Kelicikan dalam panggung politik: Refleksi dan pilihan

Saya baru saja melihat sebuah podcast di YouTube yang menceritakan mengenai kelicikan pemain-pemain politik. Saya menjadi tersadarkan bahwa tahun ini dan tahun depan, ketika bayang-bayang politik mulai memanjang, kita dihadapkan pada pertanyaan esensial: Apakah kelicikan menjadi bagian yang tak terpisahkan dari panggung politik? Dalam tahun politik ini, kita melihat banyak wajah dan dengar banyak suara, namun di balik itu, berapa banyak kelicikan yang tersembunyi?

Orang licik, dengan ciri khasnya yang tidak suka melihat kebahagiaan orang lain, bahkan merasa bahagia melihat penderitaan orang lain, seringkali menjadi aktor utama dalam drama politik. Mereka berpikir untuk mencelakakan, mencari jalan pintas, dan menjadi ahli dalam menipu. Namun, apa yang mereka peroleh? Sebuah kursi di puncak kekuasaan yang didapat dengan cara yang tidak mulia? Atau sebuah kepuasan sesaat yang akan sirna ketika mereka melihat bayang-bayang masa lalunya?

Kelicikan dalam politik mungkin membuat seseorang tampak berkuasa, namun pada akhirnya, ia akan merasakan bahaya dari sifat liciknya sendiri. Sebuah kehidupan yang penuh dengan kegelisahan, tanpa berkah, dan selalu dihantui oleh fitnah. Dimanapun ia berada, cobaan selalu menghampirinya, dan dosa-dosa masa lalunya akan selalu mengikuti.
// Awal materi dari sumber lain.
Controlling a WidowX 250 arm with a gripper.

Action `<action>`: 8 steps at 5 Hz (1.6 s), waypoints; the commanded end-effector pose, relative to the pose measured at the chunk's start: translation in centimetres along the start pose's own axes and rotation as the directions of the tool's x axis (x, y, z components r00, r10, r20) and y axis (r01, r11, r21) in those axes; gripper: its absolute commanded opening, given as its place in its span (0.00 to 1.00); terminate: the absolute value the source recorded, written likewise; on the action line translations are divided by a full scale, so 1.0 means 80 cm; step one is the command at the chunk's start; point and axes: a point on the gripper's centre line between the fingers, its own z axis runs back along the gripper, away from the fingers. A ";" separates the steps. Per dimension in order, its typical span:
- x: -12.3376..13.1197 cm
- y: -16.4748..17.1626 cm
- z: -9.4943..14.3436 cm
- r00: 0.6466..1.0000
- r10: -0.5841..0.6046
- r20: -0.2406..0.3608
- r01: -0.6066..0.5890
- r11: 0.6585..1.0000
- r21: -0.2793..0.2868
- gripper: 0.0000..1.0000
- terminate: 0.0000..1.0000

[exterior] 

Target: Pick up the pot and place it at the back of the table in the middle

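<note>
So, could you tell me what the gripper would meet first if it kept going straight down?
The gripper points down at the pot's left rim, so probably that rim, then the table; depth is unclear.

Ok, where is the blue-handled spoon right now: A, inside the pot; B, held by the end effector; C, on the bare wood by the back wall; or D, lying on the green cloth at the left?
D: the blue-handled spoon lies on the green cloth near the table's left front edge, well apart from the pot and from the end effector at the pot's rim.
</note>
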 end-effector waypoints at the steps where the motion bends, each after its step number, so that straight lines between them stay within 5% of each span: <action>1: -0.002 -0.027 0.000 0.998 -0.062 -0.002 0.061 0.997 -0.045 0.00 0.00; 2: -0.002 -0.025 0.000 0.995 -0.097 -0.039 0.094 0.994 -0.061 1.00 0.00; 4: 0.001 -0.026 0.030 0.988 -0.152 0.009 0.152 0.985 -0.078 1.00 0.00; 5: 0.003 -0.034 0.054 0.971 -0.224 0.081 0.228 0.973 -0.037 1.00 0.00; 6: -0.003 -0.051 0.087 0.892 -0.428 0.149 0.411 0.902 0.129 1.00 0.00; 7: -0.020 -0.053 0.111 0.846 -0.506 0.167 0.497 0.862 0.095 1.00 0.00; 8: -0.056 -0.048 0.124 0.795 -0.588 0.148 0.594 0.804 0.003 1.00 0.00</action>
Dalam dunia politik, mungkin ada yang berpendapat bahwa kelicikan adalah bagian dari permainan. Namun, apakah ini benar-benar norma yang seharusnya kita terima? Bukankah politik seharusnya menjadi wadah untuk melayani, bukan untuk memanfaatkan? Bukankah kejujuran dan integritas lebih berharga daripada segala bentuk kelicikan?

Mari kita renungkan sebuah pertanyaan: Apakah kita ingin menjadi bagian dari dunia politik yang penuh kelicikan, ataukah kita ingin menjadi perubahan yang membawa kejujuran dan integritas kembali ke panggung politik? Pilihan ada di tangan kita.

Dalam gema waktu, sejarah akan berbisik, menceritakan kisah-kisah tentang manusia dan pilihan-pilihannya. Setiap tindakan, setiap kata, dan setiap desisi yang diambil, akan menjadi catatan yang tak pernah pudar. Namun, di balik hiruk pikuk dunia dan gemerlap panggung politik, ada satu kebenaran abadi: bahwa segala sesuatu akan kembali pada Sang Pencipta.

Ketika debu-debu kelicikan mulai mengendap, dan tirai panggung politik tertutup, kita akan berdiri di hadapan-Nya. Di sana, tidak ada lagi topeng, tidak ada lagi sandiwara. Hanya ada kita, tindakan-tindakan kita, dan penilaian-Nya. Sebagai orang beriman, kita percaya bahwa Tuhan melihat lebih dalam dari apa yang tampak oleh mata manusia. Dia menilai niat di balik tindakan, dan kasih sayang di balik kata-kata.

Maka, biarlah sejarah bercerita. Biarlah waktu menjadi saksi. Karena pada akhirnya, hanya di hadapan Tuhan, kita menyerahkan segala-galanya, berharap rahmat dan keadilan-Nya di hari akhir. Apakah kesimpulan ini adalah bentuk kepasrahan saya melihat dunia politik yang kotor ini? Entahlah.